# WHAT YOU SHOULD DO:
An exact transcription of the data below is needed.

# INFORMATION SUPPLIED:
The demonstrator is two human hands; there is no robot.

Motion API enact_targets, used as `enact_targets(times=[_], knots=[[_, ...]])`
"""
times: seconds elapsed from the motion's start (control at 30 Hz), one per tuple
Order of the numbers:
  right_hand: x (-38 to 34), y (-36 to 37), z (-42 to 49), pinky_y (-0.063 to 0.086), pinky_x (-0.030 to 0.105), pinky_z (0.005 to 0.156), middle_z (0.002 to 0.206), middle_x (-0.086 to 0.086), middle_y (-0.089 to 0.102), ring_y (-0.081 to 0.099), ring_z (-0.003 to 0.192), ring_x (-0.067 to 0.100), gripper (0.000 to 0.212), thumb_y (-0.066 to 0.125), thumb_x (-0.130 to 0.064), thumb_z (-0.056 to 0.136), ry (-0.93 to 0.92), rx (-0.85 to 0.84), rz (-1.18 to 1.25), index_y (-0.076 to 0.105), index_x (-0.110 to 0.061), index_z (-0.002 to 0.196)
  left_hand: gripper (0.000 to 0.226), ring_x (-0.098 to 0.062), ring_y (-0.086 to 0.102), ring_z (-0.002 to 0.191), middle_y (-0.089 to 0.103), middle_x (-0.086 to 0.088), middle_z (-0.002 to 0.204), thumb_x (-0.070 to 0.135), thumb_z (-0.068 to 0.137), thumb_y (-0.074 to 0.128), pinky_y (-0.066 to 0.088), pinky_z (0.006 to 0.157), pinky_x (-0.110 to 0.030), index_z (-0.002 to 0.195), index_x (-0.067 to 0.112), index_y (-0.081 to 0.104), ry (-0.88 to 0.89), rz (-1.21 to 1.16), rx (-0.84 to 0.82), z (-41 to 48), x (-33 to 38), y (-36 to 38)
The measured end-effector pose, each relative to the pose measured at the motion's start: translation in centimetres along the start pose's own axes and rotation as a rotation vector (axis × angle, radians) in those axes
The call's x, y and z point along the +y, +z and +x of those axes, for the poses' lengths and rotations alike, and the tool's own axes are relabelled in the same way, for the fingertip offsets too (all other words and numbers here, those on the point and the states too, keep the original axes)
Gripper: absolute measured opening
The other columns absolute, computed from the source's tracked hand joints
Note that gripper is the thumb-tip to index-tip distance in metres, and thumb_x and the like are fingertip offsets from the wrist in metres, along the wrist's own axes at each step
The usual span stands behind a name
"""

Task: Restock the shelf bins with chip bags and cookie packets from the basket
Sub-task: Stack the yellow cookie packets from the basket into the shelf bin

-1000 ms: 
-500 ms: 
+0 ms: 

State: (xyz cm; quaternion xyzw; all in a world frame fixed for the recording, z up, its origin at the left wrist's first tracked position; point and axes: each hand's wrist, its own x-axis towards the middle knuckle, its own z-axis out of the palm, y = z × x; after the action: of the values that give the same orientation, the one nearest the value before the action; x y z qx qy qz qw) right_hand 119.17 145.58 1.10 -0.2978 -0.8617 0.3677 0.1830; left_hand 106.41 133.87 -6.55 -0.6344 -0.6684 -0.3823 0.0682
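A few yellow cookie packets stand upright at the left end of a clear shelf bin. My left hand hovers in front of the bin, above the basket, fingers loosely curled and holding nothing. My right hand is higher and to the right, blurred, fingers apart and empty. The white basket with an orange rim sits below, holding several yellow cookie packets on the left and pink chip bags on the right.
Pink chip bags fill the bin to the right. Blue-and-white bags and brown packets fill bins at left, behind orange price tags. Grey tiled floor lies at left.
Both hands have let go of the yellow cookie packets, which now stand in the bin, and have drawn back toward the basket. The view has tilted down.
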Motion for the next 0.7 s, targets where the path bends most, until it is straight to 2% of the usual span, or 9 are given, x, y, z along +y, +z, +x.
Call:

# PROBLEM SOLUTION:
The demonstrator is two human hands; there is no robot.

Motion API enact_targets, used as `enact_targets(times=[_], knots=[[_, ...]])`
"""
times: seconds elapsed from the motion's start (control at 30 Hz), one per tuple
Order of the numbers:
  right_hand: x (-38 to 34), y (-36 to 37), z (-42 to 49), pinky_y (-0.063 to 0.086), pinky_x (-0.030 to 0.105), pinky_z (0.005 to 0.156), middle_z (0.002 to 0.206), middle_x (-0.086 to 0.086), middle_y (-0.089 to 0.102), ring_y (-0.081 to 0.099), ring_z (-0.003 to 0.192), ring_x (-0.067 to 0.100), gripper (0.000 to 0.212), thumb_y (-0.066 to 0.125), thumb_x (-0.130 to 0.064), thumb_z (-0.056 to 0.136), ry (-0.93 to 0.92), rx (-0.85 to 0.84), rz (-1.18 to 1.25), index_y (-0.076 to 0.105), index_x (-0.110 to 0.061), index_z (-0.002 to 0.196)
  left_hand: gripper (0.000 to 0.226), ring_x (-0.098 to 0.062), ring_y (-0.086 to 0.102), ring_z (-0.002 to 0.191), middle_y (-0.089 to 0.103), middle_x (-0.086 to 0.088), middle_z (-0.002 to 0.204), thumb_x (-0.070 to 0.135), thumb_z (-0.068 to 0.137), thumb_y (-0.074 to 0.128), pinky_y (-0.066 to 0.088), pinky_z (0.006 to 0.157), pinky_x (-0.110 to 0.030), index_z (-0.002 to 0.195), index_x (-0.067 to 0.112), index_y (-0.081 to 0.104), ry (-0.88 to 0.89), rz (-1.21 to 1.16), rx (-0.84 to 0.82), z (-41 to 48), x (-33 to 38), y (-36 to 38)
The measured end-effector pose, each relative to the pose measured at the motion's start: translation in centimetres along the start pose's own axes and rotation as a rotation vector (axis × angle, radians) in those axes
The call's x, y and z point along the +y, +z and +x of those axes, for the poses' lengths and rotations alike, and the tool's own axes are relabelled in the same way, for the fingertip offsets too (all other words and numbers here, those on the point and the states too, keep the original axes)
Gripper: absolute measured opening
The other columns absolute, computed from the source's tracked hand joints
Note that gripper is the thumb-tip to index-tip distance in metres, and thumb_x and the like are fingertip offsets from the wrist in metres, along the wrist's own axes at each step
The usual span stands behind a name
"""

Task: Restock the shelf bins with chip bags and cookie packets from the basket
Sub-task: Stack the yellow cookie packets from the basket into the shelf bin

-1000 ms: 
-500 ms: 
+0 ms: 

State: (xyz cm; quaternion xyzw; all in a world frame fixed for the recording, z up, its origin at the left wrist's first tracked position; point and axes: each hand's wrist, its own x-axis towards the middle knuckle, its own z-axis out of the palm, y = z × x; after the action: of the values that give the same orientation, the one nearest the value before the action; x y z qx qy qz qw) right_hand 119.17 145.58 1.10 -0.2978 -0.8617 0.3677 0.1830; left_hand 106.41 133.87 -6.55 -0.6344 -0.6684 -0.3823 0.0682
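A few yellow cookie packets stand upright at the left end of a clear shelf bin. My left hand hovers in front of the bin, above the basket, fingers loosely curled and holding nothing. My right hand is higher and to the right, blurred, fingers apart and empty. The white basket with an orange rim sits below, holding several yellow cookie packets on the left and pink chip bags on the right.
Pink chip bags fill the bin to the right. Blue-and-white bags and brown packets fill bins at left, behind orange price tags. Grey tiled floor lies at left.
Both hands have let go of the yellow cookie packets, which now stand in the bin, and have drawn back toward the basket. The view has tilted down.
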Motion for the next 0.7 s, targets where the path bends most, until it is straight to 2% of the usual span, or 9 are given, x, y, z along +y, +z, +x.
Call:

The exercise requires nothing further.